[Directions] Leave out the pictures, then output the lines of the records below from the first through the one containing "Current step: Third".

[[ Input material, beginning ]]

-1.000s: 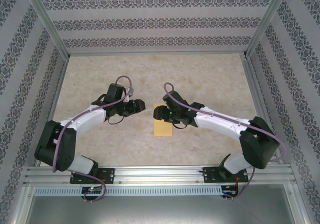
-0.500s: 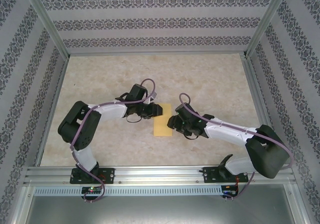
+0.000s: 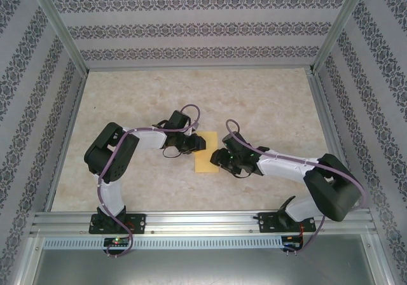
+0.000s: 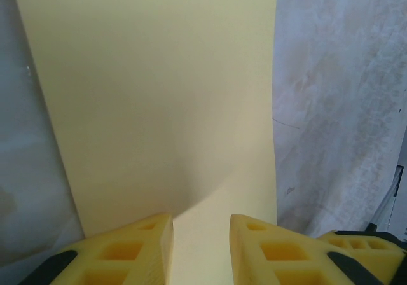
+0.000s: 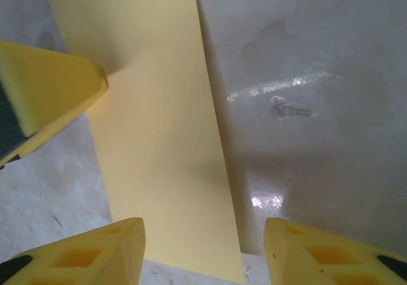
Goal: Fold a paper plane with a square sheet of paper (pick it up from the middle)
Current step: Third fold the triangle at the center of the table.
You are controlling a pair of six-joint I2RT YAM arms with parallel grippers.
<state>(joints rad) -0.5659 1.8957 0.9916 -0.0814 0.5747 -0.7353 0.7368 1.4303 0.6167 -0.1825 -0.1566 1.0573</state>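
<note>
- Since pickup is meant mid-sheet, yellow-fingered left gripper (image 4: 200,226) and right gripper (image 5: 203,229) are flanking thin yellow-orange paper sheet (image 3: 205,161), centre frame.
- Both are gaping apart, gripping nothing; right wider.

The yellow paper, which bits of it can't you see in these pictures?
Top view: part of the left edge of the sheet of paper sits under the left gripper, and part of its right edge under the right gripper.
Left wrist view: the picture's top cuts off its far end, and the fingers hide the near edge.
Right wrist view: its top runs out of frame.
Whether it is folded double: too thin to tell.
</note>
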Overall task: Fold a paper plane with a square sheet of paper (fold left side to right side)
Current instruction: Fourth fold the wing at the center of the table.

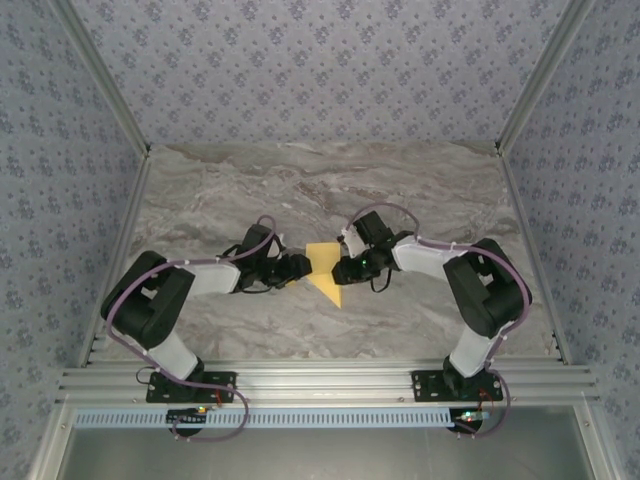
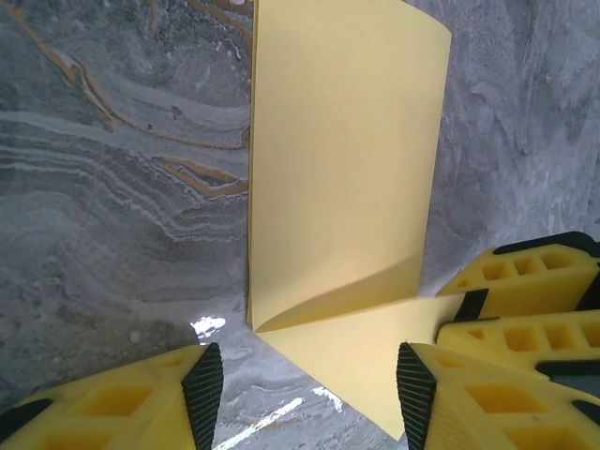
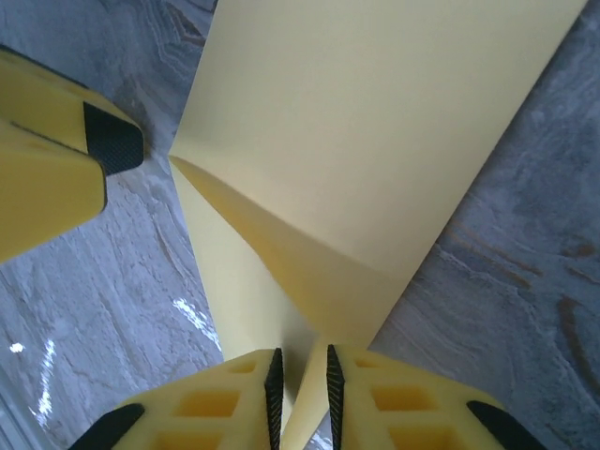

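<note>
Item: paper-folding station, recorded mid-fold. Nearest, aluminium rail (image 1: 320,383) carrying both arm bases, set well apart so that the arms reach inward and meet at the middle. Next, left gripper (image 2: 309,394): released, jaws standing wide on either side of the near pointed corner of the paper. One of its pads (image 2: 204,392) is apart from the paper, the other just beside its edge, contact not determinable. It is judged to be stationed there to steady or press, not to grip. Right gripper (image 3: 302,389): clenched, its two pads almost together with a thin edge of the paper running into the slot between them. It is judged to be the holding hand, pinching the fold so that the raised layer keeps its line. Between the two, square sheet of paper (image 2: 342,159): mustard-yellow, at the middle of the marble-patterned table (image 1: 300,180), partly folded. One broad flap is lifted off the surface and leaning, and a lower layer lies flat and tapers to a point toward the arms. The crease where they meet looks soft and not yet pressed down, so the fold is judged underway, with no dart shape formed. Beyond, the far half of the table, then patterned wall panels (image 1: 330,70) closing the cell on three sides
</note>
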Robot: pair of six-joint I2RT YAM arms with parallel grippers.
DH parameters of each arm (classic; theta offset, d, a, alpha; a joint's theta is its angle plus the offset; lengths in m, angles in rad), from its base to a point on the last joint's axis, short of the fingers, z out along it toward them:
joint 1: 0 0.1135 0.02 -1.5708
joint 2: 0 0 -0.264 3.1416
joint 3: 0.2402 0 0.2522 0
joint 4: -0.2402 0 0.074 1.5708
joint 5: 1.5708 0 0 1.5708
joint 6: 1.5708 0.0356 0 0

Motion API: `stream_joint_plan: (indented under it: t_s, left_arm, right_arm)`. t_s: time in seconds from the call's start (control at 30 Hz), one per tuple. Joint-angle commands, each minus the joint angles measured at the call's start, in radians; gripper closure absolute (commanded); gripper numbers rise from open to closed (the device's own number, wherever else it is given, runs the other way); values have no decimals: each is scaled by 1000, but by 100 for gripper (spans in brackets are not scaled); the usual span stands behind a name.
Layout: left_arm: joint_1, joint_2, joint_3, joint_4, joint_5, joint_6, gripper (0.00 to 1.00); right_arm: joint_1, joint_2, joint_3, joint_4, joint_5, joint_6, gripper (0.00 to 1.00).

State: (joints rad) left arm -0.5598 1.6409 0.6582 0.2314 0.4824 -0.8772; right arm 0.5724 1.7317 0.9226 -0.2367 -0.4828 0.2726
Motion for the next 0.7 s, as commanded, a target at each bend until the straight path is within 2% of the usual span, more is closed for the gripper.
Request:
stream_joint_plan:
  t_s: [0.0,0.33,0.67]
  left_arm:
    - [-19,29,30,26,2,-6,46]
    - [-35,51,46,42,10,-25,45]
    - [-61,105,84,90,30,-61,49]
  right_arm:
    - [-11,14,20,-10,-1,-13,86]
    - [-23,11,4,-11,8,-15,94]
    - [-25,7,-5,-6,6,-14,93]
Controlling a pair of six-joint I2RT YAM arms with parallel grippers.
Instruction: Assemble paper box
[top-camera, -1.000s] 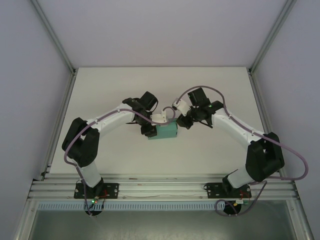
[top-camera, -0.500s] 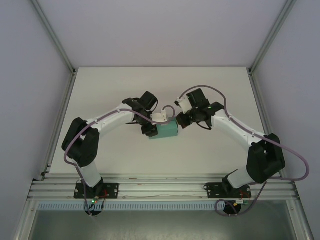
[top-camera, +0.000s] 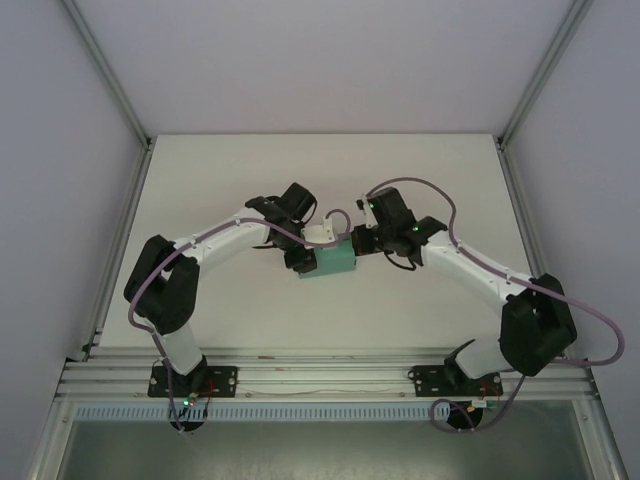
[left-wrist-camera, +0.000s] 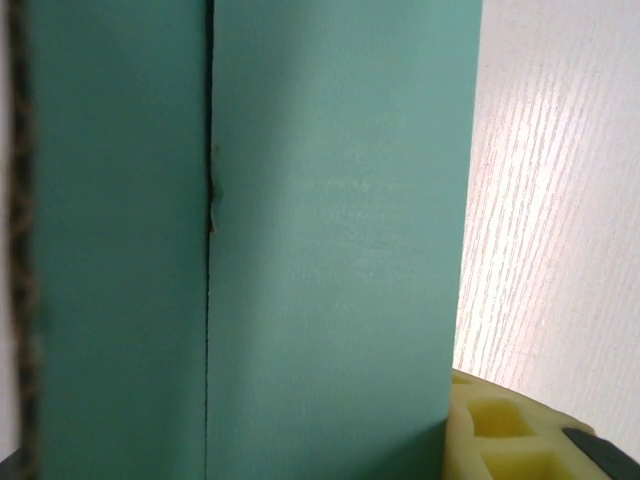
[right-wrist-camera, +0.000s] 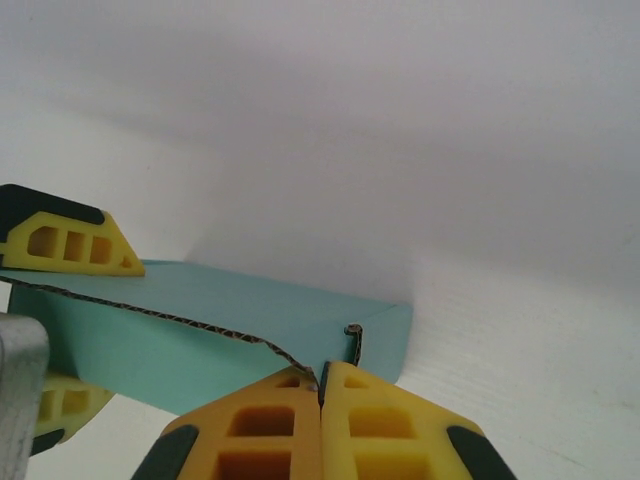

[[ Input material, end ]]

[Response to the exercise]
-1.000s: 
-0.500s: 
+0.000s: 
+0.000s: 
+0.000s: 
Goal: Fold a paper plane with a square sheet of paper (pick it up from the middle)
Current step: Third fold the triangle at the center of the table.

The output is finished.